■ **Problem details**
From the data below, repeat exactly the lines from the line with "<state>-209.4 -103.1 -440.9" to the line with "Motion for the", both included.

--- Collected data ---

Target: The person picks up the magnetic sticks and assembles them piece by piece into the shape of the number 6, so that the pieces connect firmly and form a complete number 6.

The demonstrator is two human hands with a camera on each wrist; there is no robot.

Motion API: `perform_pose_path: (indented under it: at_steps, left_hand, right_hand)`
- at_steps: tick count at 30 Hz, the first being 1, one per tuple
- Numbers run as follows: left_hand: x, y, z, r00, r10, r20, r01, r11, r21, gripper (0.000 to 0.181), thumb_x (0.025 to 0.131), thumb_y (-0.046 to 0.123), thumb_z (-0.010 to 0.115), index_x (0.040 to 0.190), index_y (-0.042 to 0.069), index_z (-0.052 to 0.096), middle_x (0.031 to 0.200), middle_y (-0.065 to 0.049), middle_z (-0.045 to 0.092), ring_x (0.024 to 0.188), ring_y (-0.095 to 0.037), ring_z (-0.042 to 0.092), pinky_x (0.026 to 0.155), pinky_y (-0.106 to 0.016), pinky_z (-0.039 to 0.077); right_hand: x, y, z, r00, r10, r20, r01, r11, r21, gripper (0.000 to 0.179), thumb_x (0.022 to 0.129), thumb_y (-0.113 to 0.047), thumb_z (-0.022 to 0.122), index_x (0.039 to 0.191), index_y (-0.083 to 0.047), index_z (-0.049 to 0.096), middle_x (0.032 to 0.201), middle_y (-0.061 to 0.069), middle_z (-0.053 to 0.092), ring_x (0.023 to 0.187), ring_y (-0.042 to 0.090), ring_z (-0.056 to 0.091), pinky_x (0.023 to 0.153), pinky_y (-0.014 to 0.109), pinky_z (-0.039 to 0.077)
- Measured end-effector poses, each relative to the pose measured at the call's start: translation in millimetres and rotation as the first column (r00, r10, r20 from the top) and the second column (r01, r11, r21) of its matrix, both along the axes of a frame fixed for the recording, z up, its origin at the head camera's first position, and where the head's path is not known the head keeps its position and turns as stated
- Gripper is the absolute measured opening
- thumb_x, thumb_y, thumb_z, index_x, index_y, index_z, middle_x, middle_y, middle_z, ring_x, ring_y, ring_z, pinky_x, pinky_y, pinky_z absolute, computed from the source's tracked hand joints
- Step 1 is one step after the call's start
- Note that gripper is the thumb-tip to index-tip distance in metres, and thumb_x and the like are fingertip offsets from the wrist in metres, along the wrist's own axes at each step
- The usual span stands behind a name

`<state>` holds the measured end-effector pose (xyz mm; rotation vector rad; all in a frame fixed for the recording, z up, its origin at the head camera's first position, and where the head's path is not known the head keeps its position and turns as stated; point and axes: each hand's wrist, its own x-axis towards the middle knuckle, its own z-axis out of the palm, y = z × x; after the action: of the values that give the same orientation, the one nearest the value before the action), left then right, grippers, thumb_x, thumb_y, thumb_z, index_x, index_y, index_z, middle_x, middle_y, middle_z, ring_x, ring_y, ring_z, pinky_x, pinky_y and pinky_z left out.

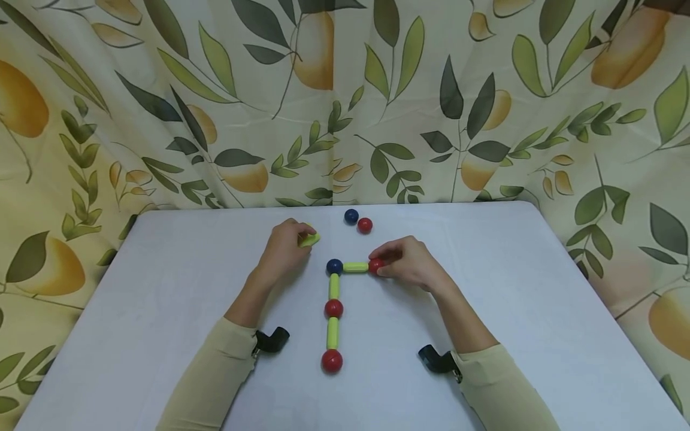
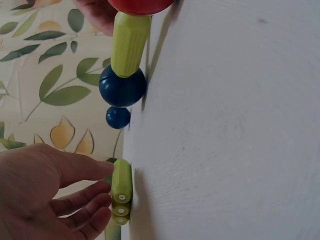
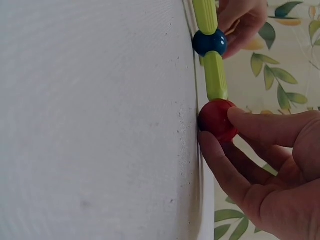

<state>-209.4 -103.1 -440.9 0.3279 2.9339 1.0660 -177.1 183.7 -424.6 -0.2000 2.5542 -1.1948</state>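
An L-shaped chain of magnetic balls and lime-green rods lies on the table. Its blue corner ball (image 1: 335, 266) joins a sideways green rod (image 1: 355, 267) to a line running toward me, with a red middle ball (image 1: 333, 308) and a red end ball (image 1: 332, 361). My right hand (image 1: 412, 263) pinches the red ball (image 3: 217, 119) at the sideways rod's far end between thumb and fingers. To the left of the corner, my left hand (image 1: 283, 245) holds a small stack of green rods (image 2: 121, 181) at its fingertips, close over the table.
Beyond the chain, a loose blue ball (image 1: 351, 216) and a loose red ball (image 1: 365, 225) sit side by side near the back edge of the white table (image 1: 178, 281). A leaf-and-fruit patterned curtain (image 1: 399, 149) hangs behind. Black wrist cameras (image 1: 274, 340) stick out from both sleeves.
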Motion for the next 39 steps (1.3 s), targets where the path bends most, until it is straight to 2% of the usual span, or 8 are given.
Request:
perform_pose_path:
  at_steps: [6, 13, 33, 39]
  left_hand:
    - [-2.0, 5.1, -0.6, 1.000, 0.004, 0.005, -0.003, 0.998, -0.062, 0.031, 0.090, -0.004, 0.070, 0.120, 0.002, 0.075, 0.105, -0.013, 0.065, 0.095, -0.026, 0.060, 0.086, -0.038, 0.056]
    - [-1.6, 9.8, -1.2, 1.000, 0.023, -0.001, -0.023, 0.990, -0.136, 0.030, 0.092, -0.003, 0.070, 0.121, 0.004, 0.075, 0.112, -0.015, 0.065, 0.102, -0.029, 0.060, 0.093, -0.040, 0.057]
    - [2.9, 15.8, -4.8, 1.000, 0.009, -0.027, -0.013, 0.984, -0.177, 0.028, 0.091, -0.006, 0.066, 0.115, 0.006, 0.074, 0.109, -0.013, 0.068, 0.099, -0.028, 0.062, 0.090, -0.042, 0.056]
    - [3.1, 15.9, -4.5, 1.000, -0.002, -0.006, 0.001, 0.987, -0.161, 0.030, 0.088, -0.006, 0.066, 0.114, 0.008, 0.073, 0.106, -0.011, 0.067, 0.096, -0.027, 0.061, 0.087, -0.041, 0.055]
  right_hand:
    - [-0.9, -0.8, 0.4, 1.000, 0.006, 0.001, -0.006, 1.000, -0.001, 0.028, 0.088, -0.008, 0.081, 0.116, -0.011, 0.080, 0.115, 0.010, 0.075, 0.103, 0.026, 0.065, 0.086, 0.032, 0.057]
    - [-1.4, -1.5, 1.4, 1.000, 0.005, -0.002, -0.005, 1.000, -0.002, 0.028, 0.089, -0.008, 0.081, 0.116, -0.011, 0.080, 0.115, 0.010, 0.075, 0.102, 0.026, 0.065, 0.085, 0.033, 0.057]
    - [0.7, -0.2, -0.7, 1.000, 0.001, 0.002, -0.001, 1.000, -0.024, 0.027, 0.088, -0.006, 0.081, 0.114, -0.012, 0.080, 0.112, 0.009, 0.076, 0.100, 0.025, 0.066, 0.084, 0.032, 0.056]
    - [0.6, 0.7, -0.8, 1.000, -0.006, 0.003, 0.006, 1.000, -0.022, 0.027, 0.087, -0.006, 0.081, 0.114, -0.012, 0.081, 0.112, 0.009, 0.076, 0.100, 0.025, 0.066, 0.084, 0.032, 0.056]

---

■ **Exercise solution**
<state>-209.4 -103.1 -440.9 0.3279 2.9339 1.0660 -177.1 183.7 -424.6 -0.2000 2.5542 -1.1948</state>
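An L-shaped chain of magnetic balls and lime-green rods lies on the table. Its blue corner ball (image 1: 335, 266) joins a sideways green rod (image 1: 355, 267) to a line running toward me, with a red middle ball (image 1: 333, 308) and a red end ball (image 1: 332, 361). My right hand (image 1: 412, 263) pinches the red ball (image 3: 217, 119) at the sideways rod's far end between thumb and fingers. To the left of the corner, my left hand (image 1: 283, 245) holds a small stack of green rods (image 2: 121, 181) at its fingertips, close over the table.
Beyond the chain, a loose blue ball (image 1: 351, 216) and a loose red ball (image 1: 365, 225) sit side by side near the back edge of the white table (image 1: 178, 281). A leaf-and-fruit patterned curtain (image 1: 399, 149) hangs behind. Black wrist cameras (image 1: 274, 340) stick out from both sleeves.
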Motion for the next 39 steps (1.3 s), targets where the path bends most, until it is straight to 2% of the usual span, or 8 are given.

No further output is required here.